• [Task brief]
Pictures aside, repeat the listing below exactly.
[Source data — start]
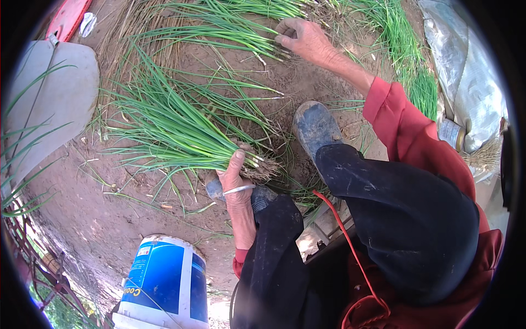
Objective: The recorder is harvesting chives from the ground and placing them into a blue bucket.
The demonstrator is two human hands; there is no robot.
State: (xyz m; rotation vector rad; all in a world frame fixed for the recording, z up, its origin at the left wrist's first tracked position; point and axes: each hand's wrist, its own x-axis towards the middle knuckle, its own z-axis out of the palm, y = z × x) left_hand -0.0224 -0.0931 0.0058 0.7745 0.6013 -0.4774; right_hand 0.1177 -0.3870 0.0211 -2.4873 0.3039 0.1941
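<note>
My left hand, with a silver-coloured bangle at the wrist, grips a bunch of green onions near the root end. Its long leaves fan out to the left, and a tangle of soil-covered roots sticks out past my fingers. Higher up, my right hand is at the pale stem ends of a loose row of green onions on the ground. The fingers there are curled, and whether they pinch a stem cannot be made out. More loose green onions lie between the two hands.
A blue-and-white bucket stands at lower left, with a pale plastic sheet above. Heaped greens, a metal can and translucent sheeting lie right. A dark shoe rests on the soil; a red cord hangs between my legs.
</note>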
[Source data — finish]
• [Completed task]
Objective: The recorder is harvesting chives from the ground and placing them into a blue bucket.
The demonstrator is two human hands; there is no robot.
State: (xyz m; rotation vector rad; all in a world frame fixed for the recording, z up, its origin at the left wrist's first tracked position; point and axes: each hand's wrist, its own x-axis towards the middle knuckle, its own z-axis out of the palm, y = z × x) left_hand -0.0224 -0.0931 0.0058 0.7745 0.6013 -0.4774; right_hand 0.1177 -0.3870 0.0211 -2.4873 0.3039 0.1941
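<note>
My left hand, with a silver-coloured bangle at the wrist, grips a bunch of green onions near the root end. Its long leaves fan out to the left, and a tangle of soil-covered roots sticks out past my fingers. Higher up, my right hand is at the pale stem ends of a loose row of green onions on the ground. The fingers there are curled, and whether they pinch a stem cannot be made out. More loose green onions lie between the two hands.
A blue-and-white bucket stands at lower left, with a pale plastic sheet above. Heaped greens, a metal can and translucent sheeting lie right. A dark shoe rests on the soil; a red cord hangs between my legs.
</note>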

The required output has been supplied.